Un relato de Route 1963
—Todos esos autos tienen gasolina —insistió mi hermano empezando a perder la paciencia—, gasolina muerta de risa, ya que no la necesitan para nada, porque están averiados o a punto de ir al desguace, pero nosotros, que somos tan obreros como tú, sí la necesitamos y no vamos a movernos de aquí hasta que nos la des, por las buenas o por las malas.
Entonces el hombre se levantó del asiento de repente y se encaró con Juan. Tenía más envergadura que mi hermano y tal vez siendo consciente de ello no encontró el menor reparo en asirle con las manos llenas de grasa de la pechera de la blusa como si quisiera levantarle en vilo, y es probable que lo hubiera intentado de no ser porque Juan reculó instintivamente unos pasos.

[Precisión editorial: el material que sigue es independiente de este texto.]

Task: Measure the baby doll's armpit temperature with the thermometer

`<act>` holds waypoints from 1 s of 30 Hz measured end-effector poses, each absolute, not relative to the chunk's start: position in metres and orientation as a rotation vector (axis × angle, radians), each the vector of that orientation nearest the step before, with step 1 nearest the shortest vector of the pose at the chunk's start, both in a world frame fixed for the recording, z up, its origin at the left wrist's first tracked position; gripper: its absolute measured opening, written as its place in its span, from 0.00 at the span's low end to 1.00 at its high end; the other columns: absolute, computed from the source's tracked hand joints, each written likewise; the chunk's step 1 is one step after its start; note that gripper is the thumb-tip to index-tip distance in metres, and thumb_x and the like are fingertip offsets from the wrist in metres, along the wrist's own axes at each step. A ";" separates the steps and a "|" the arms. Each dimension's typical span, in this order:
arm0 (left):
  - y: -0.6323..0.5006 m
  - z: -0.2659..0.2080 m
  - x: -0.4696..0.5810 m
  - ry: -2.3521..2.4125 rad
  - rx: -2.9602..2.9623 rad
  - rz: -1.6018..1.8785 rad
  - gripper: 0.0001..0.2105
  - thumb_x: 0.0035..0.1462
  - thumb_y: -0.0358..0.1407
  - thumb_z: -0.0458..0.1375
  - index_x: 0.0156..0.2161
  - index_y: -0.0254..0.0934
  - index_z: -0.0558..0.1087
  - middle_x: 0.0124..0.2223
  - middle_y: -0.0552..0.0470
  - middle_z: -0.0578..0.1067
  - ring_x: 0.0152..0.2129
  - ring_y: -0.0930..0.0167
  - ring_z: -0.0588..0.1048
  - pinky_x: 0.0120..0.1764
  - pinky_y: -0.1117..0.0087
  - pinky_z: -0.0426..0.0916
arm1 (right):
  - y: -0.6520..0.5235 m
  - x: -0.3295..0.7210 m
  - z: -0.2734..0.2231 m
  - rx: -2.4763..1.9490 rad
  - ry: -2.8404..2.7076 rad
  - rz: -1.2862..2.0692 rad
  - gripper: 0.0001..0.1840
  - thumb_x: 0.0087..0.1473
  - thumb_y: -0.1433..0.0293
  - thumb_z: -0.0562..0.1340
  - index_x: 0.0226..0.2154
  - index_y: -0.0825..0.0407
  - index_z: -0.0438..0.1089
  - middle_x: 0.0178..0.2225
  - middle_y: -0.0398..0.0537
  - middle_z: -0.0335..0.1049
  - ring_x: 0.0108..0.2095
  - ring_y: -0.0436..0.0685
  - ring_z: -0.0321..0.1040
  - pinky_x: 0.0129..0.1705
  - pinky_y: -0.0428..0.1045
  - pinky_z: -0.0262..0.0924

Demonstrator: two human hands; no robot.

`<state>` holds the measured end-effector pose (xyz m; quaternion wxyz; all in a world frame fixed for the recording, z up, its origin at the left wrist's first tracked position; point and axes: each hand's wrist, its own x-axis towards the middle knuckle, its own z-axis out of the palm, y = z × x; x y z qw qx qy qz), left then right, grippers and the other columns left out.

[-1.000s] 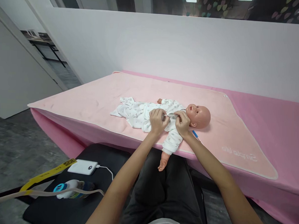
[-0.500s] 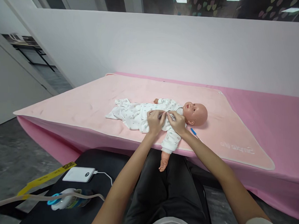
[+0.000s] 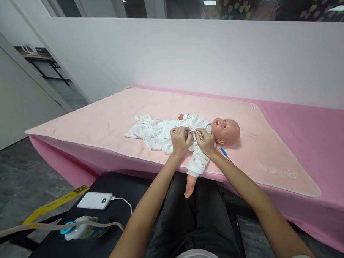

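A baby doll [image 3: 229, 132] lies on its back, its head to the right. It wears a white patterned baby outfit [image 3: 157, 133], whose legs lie flat to the left. Over the doll's chest, my left hand [image 3: 181, 141] pinches a thin white tie string of the outfit. My right hand [image 3: 205, 141] is close beside it, fingers also closed on white string near the collar. How the strings cross between my fingertips is too small to make out. One doll arm [image 3: 190, 185] hangs past the table's near edge.
Under the doll is a light pink mat [image 3: 110, 115] on a pink-covered table [image 3: 330, 151]. A slim blue-and-white stick [image 3: 224, 151] lies near the doll's head. On a black chair at left are a white power bank [image 3: 94, 200] with a cable and a bottle [image 3: 83, 228].
The view has shifted slightly. My fingertips have moved a little at the doll's chest, still pinching the white string. The doll stays in place.
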<state>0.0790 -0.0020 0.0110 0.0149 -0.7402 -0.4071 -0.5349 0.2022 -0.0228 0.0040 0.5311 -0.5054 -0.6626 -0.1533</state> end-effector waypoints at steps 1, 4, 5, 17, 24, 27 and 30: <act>-0.002 0.011 0.079 -1.265 -2.305 -1.668 0.03 0.53 0.30 0.50 0.30 0.38 0.64 0.29 0.54 0.72 0.29 0.70 0.68 0.42 0.64 0.55 | -0.023 0.202 0.004 -1.208 -1.583 -0.366 0.13 0.58 0.63 0.53 0.31 0.51 0.70 0.27 0.44 0.75 0.23 0.48 0.69 0.25 0.43 0.56; -0.003 0.012 0.079 -1.257 -2.297 -1.680 0.03 0.52 0.30 0.50 0.29 0.38 0.64 0.29 0.53 0.71 0.29 0.69 0.67 0.40 0.65 0.56 | -0.023 0.202 0.004 -1.216 -1.590 -0.353 0.13 0.58 0.63 0.53 0.31 0.51 0.70 0.28 0.44 0.75 0.24 0.49 0.70 0.26 0.43 0.56; -0.003 0.013 0.079 -1.256 -2.292 -1.686 0.03 0.52 0.30 0.50 0.29 0.38 0.64 0.29 0.53 0.71 0.29 0.69 0.67 0.39 0.65 0.56 | -0.023 0.202 0.005 -1.220 -1.592 -0.348 0.14 0.58 0.63 0.53 0.31 0.51 0.70 0.28 0.44 0.75 0.25 0.49 0.70 0.27 0.43 0.56; -0.004 0.012 0.077 -1.306 -2.378 -1.680 0.03 0.45 0.28 0.50 0.27 0.39 0.61 0.25 0.54 0.68 0.26 0.69 0.66 0.37 0.66 0.58 | -0.031 0.199 0.015 -1.315 -1.691 -0.273 0.11 0.51 0.70 0.56 0.37 0.50 0.71 0.34 0.43 0.76 0.32 0.51 0.72 0.31 0.44 0.59; -0.004 0.011 0.078 -1.288 -2.342 -1.708 0.05 0.44 0.27 0.50 0.28 0.39 0.63 0.25 0.54 0.68 0.26 0.69 0.67 0.37 0.66 0.58 | -0.031 0.200 0.017 -1.387 -1.795 -0.211 0.11 0.53 0.70 0.55 0.36 0.49 0.72 0.35 0.44 0.76 0.34 0.53 0.72 0.32 0.45 0.58; -0.003 0.010 0.079 -1.312 -2.326 -1.716 0.06 0.45 0.27 0.50 0.30 0.39 0.65 0.25 0.54 0.68 0.26 0.69 0.67 0.36 0.66 0.59 | -0.029 0.202 0.015 -1.409 -1.802 -0.241 0.12 0.55 0.67 0.55 0.37 0.49 0.72 0.31 0.43 0.76 0.31 0.52 0.72 0.29 0.44 0.55; -0.004 0.010 0.079 -1.314 -2.321 -1.721 0.07 0.46 0.27 0.51 0.33 0.39 0.66 0.26 0.54 0.68 0.26 0.69 0.67 0.37 0.66 0.59 | -0.028 0.202 0.013 -1.415 -1.801 -0.261 0.12 0.56 0.66 0.54 0.37 0.48 0.72 0.27 0.43 0.75 0.28 0.52 0.71 0.27 0.44 0.53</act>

—Lo que les pase a esos autos es algo que a ti ni te va ni te viene, ¿me has entendido? —dijo el encargado enfureciéndose por momentos—. Y aunque tengan gasolina por arrobas no voy a darte ni una gota, porque no se me pone el gusto en los cojones, así es que ya os estáis largando de aquí.
Ya sólo quedaba un modo de conseguir aquella maldita gasolina y mi hermano comprendió que era innecesario seguir perdiendo el tiempo con semejante energúmeno. Como en un rápido y habilidoso juego de manos de prestidigitador, pasó de abanicarle suavemente la cara con el fajo de billetes a hundirle de improviso el cañón de la pistola en la garganta. Y fue entonces cuando nuestra suerte empezó a cambiar de verdad.
—Ya te he dicho que nos ibas a dar la gasolina por las buenas o por las malas —le explicó Juan recuperando la iniciativa—, y tú has elegido libremente que sea por las malas. No quiero matarte, y no lo haré, si colaboras. Pero que sepas que en todo caso, pase lo que pase, nos vamos a llevar esa gasolina, porque sólo para eso hemos venido a este taller repugnante y no pensamos marcharnos de vacío.